• AIM OF THE EXERCISE:
Report back every line below that carries the word "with".

• AVAILABLE DATA:
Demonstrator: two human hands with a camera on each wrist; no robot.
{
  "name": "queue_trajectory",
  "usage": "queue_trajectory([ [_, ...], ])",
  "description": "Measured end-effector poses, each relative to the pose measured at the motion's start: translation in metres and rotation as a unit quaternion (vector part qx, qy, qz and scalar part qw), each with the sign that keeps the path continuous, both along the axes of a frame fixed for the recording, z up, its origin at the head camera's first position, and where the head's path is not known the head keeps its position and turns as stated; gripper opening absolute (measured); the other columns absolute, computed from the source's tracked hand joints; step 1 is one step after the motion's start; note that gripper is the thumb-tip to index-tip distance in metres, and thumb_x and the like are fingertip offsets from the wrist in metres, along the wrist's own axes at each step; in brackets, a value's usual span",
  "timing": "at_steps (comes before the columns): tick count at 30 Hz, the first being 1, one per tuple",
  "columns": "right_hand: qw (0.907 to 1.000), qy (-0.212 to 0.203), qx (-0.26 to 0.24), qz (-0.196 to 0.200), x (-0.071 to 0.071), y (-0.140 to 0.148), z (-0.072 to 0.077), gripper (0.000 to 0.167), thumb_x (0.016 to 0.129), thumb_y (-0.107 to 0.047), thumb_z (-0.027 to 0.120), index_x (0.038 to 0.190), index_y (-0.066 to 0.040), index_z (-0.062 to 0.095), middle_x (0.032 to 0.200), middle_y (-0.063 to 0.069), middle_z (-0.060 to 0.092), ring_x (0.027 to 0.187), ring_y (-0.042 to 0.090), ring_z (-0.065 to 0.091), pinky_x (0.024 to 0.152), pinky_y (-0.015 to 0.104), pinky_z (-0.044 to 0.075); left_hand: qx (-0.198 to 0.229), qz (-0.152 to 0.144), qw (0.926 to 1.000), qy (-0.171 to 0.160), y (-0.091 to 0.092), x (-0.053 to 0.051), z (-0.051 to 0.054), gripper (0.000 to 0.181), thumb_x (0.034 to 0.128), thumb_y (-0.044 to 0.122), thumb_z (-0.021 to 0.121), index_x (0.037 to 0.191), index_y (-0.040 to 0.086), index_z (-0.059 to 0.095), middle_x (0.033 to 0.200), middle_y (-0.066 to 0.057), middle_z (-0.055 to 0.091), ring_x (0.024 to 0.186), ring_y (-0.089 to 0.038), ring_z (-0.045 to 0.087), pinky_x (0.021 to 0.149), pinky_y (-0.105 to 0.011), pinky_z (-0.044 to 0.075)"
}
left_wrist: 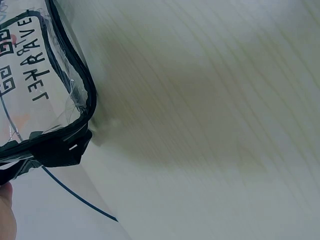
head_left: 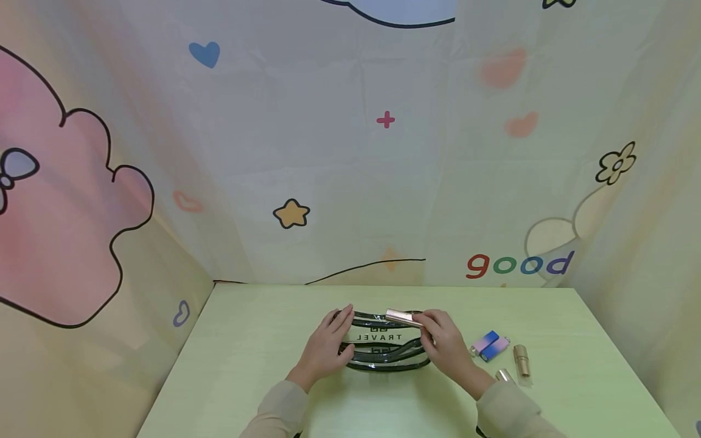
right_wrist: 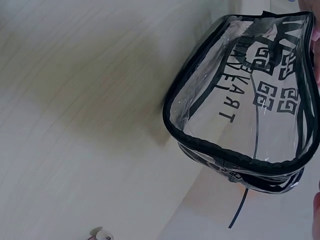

• WRITTEN SOLUTION:
Demonstrator: two human hands with a camera on each wrist; no robot.
  "description": "Measured end-effector poses, each relative to the pose measured at the motion's start: translation in metres and rotation as a unit quaternion (vector part qx, qy, qz and scalar part qw), each with the sign that keeps the path continuous, both along the axes of a frame fixed for the recording, z up, its origin at the head camera's first position, and where the head's path is not known the head keeps its position and turns as stated; gripper opening absolute (measured); the other columns absolute, computed from the source's tracked hand joints; step 1 is one step after the motion's start; note that gripper is the thumb-tip to index-tip distance in metres, and thumb_x and the like are fingertip offsets from the wrist in metres, along the wrist's own axes at each step; in brackets, a value's usual span",

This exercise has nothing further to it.